TASK REQUIREMENTS:
In the entries that follow, the first line to write out is the one containing "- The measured", and the last is the one containing "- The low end". Reproduce that stretch exactly, with nothing before or after it.

DATA EXCERPTS:
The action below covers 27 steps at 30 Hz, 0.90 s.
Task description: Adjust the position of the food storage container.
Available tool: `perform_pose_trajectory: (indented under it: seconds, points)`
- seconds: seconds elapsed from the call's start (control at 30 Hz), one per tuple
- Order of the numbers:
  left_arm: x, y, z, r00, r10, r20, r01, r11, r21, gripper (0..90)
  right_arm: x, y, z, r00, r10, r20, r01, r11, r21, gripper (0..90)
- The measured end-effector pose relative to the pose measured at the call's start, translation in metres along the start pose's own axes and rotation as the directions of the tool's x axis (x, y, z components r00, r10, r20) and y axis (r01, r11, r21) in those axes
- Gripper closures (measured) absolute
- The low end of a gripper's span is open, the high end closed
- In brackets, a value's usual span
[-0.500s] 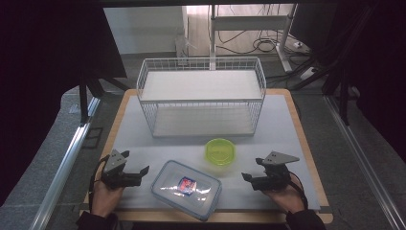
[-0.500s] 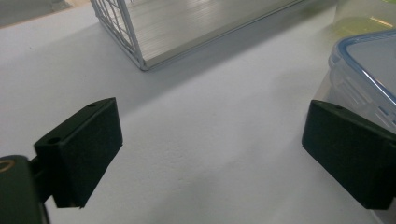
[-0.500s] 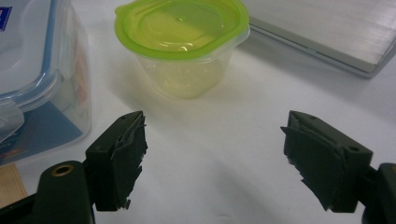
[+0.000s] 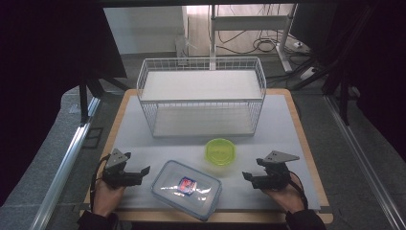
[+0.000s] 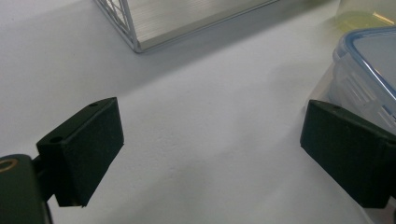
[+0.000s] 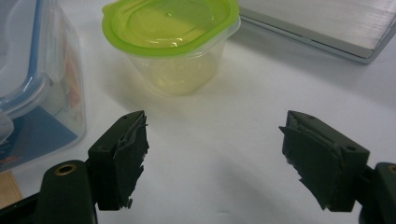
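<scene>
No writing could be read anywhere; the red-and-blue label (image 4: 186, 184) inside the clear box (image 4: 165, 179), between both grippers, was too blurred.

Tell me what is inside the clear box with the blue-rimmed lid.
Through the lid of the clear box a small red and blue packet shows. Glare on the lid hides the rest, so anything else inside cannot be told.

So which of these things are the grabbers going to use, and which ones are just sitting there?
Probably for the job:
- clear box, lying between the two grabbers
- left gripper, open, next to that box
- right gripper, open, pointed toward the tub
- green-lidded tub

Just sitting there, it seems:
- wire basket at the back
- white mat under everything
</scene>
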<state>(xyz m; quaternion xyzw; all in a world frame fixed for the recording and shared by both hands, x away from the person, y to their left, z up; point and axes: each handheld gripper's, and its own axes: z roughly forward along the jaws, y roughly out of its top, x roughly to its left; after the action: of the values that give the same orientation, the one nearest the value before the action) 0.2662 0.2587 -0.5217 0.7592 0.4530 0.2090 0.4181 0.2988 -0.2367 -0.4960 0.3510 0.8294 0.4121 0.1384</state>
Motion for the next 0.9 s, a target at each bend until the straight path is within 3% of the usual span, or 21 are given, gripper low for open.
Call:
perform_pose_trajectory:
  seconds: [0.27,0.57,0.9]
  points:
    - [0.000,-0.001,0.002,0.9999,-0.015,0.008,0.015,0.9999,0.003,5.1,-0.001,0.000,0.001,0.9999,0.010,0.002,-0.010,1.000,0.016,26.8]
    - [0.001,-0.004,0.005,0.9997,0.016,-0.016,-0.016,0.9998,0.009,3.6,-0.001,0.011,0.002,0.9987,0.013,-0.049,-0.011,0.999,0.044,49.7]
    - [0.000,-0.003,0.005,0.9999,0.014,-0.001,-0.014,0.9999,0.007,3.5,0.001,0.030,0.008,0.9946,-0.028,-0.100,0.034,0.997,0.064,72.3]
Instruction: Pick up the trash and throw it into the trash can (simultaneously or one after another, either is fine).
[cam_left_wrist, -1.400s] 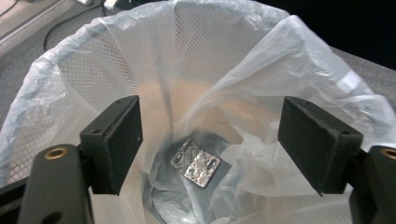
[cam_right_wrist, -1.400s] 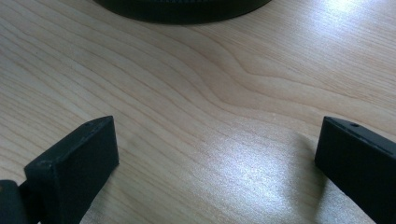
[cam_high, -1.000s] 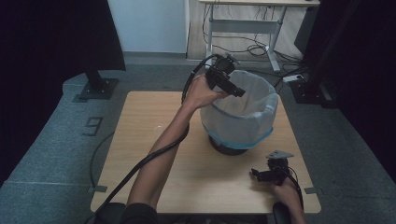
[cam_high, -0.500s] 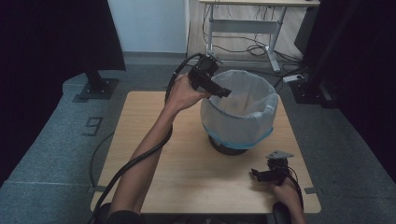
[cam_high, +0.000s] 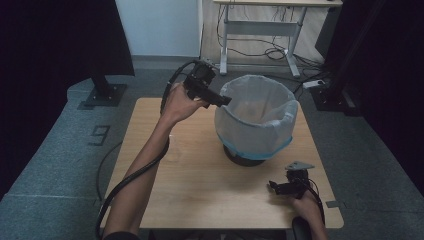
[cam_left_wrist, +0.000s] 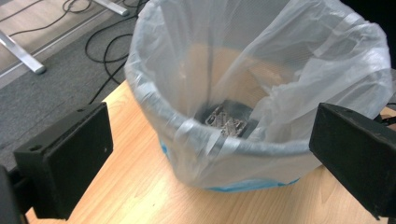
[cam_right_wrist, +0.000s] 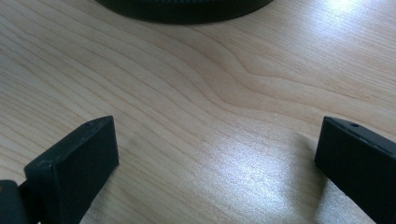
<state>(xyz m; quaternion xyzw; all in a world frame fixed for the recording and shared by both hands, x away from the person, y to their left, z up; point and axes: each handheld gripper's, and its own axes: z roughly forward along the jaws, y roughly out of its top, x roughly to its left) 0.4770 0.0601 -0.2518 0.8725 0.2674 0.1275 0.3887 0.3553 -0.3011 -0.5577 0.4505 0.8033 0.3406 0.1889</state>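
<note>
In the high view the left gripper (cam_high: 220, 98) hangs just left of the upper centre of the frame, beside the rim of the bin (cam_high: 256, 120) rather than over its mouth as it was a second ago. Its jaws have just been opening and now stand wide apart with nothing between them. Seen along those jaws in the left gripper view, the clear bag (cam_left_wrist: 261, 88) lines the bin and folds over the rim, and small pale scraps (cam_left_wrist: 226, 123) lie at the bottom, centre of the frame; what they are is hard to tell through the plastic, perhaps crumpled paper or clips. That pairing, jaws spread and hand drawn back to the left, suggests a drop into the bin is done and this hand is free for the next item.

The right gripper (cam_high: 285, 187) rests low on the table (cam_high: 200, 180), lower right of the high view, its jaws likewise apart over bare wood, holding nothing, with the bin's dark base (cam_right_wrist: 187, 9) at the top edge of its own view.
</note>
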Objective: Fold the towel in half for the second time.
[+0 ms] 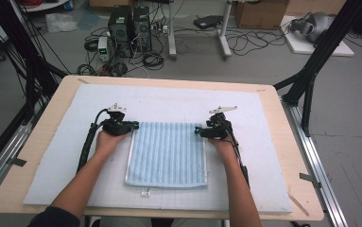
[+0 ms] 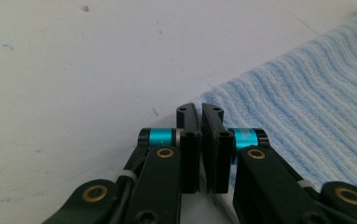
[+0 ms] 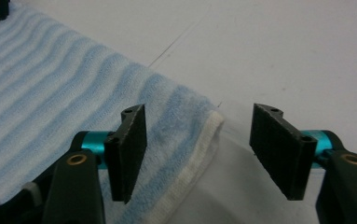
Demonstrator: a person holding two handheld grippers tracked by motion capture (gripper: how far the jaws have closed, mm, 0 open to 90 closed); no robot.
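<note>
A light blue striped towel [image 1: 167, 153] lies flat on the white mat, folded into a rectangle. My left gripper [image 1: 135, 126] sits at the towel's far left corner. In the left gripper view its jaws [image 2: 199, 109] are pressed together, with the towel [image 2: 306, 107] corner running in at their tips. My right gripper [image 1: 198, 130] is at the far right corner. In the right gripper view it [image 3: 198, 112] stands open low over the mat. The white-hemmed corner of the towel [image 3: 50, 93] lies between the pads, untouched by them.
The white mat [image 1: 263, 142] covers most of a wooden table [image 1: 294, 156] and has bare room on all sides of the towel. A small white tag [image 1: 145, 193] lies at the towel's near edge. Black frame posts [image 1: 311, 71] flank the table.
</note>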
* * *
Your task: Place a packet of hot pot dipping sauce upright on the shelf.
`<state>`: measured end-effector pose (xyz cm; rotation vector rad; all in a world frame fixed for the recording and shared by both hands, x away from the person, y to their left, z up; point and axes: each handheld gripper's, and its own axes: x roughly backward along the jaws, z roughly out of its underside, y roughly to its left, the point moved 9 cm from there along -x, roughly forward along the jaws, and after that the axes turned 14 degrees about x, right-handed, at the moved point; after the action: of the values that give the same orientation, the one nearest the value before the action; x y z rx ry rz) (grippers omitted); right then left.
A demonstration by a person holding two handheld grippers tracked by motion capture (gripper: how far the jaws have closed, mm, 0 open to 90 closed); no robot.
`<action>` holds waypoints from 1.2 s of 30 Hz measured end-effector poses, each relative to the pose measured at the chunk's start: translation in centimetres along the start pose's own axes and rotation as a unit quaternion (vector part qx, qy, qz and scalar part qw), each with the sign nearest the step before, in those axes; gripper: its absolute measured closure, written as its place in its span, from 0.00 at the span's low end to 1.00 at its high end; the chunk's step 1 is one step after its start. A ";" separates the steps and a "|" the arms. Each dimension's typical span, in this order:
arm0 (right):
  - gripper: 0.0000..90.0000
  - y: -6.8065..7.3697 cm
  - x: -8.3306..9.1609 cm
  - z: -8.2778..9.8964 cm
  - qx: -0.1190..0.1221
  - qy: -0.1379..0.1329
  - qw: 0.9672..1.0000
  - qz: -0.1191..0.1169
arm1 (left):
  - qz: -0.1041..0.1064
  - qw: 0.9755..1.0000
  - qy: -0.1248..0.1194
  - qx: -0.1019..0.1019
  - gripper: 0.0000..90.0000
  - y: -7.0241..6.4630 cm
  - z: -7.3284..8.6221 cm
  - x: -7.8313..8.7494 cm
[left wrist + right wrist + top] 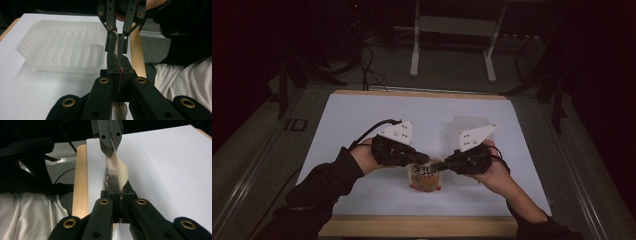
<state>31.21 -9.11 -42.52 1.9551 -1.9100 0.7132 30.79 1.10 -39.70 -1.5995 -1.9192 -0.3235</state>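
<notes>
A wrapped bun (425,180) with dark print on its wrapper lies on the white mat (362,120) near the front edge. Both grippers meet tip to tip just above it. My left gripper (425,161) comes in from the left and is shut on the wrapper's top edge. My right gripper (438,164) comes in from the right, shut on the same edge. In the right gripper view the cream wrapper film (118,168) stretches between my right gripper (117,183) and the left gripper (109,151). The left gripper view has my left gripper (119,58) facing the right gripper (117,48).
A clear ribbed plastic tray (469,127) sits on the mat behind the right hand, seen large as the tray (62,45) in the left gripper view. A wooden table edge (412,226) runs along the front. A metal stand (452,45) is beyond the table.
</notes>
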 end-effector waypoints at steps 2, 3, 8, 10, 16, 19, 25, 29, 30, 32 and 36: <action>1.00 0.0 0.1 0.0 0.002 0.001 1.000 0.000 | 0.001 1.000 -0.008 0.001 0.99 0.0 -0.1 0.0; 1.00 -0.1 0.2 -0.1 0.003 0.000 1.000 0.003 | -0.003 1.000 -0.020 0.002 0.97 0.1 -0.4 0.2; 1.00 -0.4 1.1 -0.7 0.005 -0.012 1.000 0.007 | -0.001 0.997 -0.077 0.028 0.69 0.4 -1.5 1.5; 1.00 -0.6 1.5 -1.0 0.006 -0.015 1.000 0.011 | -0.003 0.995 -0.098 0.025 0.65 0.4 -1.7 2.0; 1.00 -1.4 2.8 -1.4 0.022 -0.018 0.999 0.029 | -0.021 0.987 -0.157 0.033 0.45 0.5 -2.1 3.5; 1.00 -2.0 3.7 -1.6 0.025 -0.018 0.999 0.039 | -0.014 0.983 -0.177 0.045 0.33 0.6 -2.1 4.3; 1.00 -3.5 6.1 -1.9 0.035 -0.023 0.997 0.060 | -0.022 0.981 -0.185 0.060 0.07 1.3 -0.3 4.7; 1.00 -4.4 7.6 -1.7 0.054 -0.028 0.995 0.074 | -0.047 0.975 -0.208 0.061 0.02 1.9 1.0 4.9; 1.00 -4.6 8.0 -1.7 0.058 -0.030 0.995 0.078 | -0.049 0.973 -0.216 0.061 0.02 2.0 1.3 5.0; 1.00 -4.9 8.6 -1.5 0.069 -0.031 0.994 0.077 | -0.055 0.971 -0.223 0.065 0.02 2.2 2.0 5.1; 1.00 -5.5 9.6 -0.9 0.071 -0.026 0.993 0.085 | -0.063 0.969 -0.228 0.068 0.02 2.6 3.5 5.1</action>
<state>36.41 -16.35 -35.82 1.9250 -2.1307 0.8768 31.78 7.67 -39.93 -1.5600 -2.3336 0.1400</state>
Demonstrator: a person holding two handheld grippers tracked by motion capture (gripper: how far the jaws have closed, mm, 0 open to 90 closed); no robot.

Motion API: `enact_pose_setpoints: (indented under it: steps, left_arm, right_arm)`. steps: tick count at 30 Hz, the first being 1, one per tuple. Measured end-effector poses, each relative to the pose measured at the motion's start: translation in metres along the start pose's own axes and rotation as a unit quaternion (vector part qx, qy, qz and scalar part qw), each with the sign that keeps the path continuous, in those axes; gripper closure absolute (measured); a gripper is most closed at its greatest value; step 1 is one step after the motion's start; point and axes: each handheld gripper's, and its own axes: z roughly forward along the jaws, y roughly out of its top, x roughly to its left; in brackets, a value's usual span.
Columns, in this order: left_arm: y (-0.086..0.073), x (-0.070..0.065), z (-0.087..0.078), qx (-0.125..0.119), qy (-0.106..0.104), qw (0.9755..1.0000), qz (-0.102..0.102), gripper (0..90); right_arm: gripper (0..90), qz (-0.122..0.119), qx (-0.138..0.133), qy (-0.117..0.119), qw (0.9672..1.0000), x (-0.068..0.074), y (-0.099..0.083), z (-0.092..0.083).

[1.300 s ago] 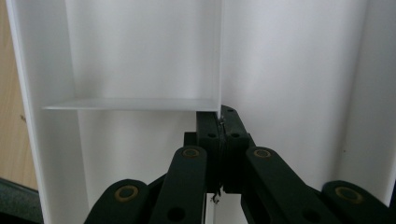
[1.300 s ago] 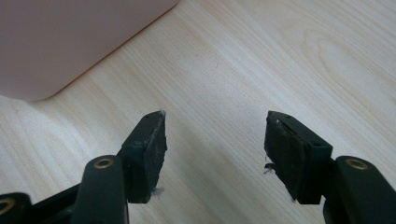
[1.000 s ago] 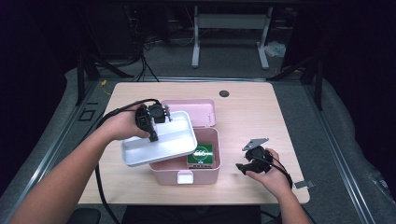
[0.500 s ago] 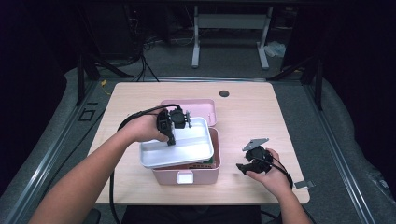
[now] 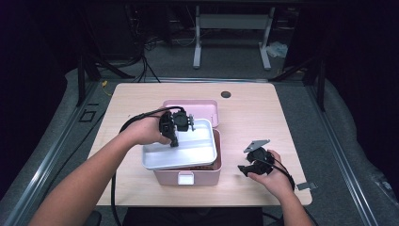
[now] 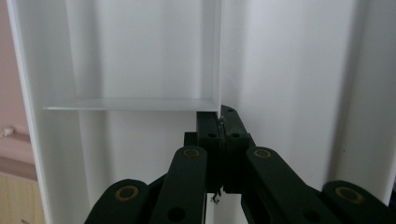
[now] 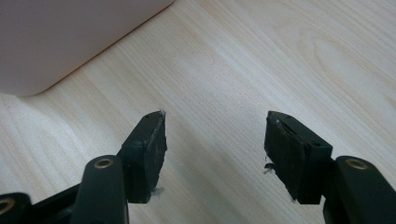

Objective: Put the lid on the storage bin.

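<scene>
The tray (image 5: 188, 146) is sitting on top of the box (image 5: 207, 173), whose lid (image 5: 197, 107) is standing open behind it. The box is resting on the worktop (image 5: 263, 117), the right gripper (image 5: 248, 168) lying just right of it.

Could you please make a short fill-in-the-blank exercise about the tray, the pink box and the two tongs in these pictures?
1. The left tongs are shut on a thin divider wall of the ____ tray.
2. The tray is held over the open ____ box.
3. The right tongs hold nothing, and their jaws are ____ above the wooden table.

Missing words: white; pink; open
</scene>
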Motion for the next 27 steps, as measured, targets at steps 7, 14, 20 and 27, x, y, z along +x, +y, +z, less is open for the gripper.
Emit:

ANSWER SECTION:
- The measured end-effector pose relative to the pose measured at the call's start, translation in metres along the start pose's own axes and rotation as the directions of the tool's x axis (x, y, z components r00, r10, r20) and y axis (r01, r11, r21) in those axes
- Gripper closures (measured) absolute
- The low end of a gripper's span is open, the high end closed

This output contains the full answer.